目次
Page 1
ー ネット上は原口氏に同調

 立憲民主党の原口一博衆議院議員が1月15日のXで激しい怒りをあらわにしている。

ネット上は原口氏に同調

 原口氏のポストは《事務方より。20日までに立憲民主党に離党届を提出せよ。中道なんとかに入党届を出せ。納得のいかない場合は、無所属で。その場合も支援する》と経緯説明ののち、続けて《党員の資格は、両院議員総会の議決ひとつで勝手に剥奪することができるのか。そんな党に誰が入るか》と拒絶の姿勢を見せている。

 これは、次期の衆議院議員選挙へ向けて、同日に立憲民主党と公明党の間で合意された新党結成の動きを受けてのものだと語るのは政治ジャーナリストだ。

「15日時点の情報によれば、両党は解党せず、理念に賛同する衆議院議員が新党に参加する形が想定されています。公明は小選挙区に候補者を立てず、立憲候補の応援にまわる代わりに、公明候補は比例代表名簿で優遇される案が取りざたされています。新しい党名は“中道”を掲げたものとなると伝えられています」

 1週間に満たない短いスパンで離党届と入党届の提出を求める、原口氏の“内情暴露”にネット上では《原口さん正論、全く方針の違う党同士が一緒になるなんて前代未聞》といった呆れた声も少なくない。
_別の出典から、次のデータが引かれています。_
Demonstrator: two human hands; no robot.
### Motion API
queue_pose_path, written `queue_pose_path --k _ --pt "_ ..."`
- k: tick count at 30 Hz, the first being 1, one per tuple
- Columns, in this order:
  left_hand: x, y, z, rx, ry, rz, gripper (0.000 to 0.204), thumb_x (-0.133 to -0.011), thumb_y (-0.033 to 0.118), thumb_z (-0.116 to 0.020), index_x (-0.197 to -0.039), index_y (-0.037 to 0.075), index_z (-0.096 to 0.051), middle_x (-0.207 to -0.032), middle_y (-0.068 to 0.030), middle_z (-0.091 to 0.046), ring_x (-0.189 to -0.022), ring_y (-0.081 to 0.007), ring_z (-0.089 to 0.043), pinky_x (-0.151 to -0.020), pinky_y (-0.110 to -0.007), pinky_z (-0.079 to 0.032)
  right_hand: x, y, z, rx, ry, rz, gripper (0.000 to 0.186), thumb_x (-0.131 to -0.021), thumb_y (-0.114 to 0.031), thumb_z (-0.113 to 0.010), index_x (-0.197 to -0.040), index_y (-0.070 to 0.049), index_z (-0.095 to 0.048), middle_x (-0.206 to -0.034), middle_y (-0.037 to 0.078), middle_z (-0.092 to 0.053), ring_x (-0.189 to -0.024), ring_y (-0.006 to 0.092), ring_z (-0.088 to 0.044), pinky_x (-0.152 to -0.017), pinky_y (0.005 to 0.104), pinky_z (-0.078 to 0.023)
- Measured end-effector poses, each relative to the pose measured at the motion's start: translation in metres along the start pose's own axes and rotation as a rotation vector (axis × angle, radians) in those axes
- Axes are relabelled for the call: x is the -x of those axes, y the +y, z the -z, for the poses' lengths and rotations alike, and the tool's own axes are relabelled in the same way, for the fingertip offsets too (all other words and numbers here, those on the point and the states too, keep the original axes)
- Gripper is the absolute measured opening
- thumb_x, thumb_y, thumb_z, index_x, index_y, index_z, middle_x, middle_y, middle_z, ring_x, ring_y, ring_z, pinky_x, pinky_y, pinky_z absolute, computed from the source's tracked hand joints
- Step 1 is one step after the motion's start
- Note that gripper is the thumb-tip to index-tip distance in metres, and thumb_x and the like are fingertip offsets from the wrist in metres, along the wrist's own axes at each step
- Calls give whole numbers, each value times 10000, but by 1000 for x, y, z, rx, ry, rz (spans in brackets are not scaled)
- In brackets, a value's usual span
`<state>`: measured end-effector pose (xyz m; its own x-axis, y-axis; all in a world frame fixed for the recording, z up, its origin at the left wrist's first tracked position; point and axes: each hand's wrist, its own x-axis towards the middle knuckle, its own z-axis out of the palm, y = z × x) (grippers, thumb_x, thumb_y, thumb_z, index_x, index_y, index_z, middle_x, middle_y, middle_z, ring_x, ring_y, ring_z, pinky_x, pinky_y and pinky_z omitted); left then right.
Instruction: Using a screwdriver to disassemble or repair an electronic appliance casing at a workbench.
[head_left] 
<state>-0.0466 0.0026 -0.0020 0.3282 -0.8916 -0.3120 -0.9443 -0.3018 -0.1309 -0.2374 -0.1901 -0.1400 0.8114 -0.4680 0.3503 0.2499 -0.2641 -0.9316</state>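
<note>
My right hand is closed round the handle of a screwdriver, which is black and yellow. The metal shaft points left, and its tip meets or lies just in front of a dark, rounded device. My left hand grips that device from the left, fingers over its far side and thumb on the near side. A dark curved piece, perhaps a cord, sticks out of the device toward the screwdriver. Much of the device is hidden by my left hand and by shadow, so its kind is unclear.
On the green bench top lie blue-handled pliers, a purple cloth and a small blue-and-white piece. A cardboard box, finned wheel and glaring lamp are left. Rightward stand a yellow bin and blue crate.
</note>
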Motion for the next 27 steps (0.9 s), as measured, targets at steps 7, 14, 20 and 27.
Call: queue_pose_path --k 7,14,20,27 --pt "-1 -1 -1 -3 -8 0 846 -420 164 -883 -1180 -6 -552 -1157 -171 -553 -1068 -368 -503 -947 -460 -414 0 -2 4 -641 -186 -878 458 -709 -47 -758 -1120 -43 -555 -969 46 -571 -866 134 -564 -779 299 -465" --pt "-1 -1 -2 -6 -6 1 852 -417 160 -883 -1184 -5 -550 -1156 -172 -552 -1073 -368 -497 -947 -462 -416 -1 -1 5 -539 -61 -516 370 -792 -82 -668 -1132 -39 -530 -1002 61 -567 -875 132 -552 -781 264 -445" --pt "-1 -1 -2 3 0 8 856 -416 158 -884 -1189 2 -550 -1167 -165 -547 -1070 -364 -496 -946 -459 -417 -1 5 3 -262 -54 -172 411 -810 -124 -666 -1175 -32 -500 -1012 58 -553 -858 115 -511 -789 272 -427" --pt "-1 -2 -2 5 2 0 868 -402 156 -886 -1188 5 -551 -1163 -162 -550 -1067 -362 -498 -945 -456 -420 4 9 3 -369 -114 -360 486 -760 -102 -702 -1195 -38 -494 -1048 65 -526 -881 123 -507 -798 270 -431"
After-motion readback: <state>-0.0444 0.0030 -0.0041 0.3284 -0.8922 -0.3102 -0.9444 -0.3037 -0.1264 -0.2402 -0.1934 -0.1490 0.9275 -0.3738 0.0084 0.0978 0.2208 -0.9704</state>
 こうした声が寄せられる理由を前出の政治ジャーナリストが続ける。

「今回の、立憲と公明による新党結成は“取ってつけた”ような印象が拭えません。さらに立憲の野田佳彦代表は13日に公明党の斉藤鉄夫代表との会談を終えて《高市総理に一泡吹かせたいなっていう思いの強さは感じましたので強い連携を図ることができると思います》などとコメントしており、国民のためではなく政党間の駆け引きとしての新党結成がよくない印象を生んでいるのでしょう」

 このところ原口氏は、立憲民主党の中では“お騒がせ議員”としても知られた。

「原口さんは新型コロナなどの“反ワクチン”に関する主張で、製薬会社から名誉毀損で訴えられる事態を起こしています。また、14日には沖縄県の石垣島で行われた『尖閣諸島開拓の日』の式典に党の公務として出席していました。うがった見方をすれば、新党に対し強硬な反対派である原口さんを両院議員総会が開かれる東京にいさせなかったようにも見受けられます」

 政局が慌ただしく動くなか、野党第一党である立憲民主党内部でも混乱が生じ始めているようだ。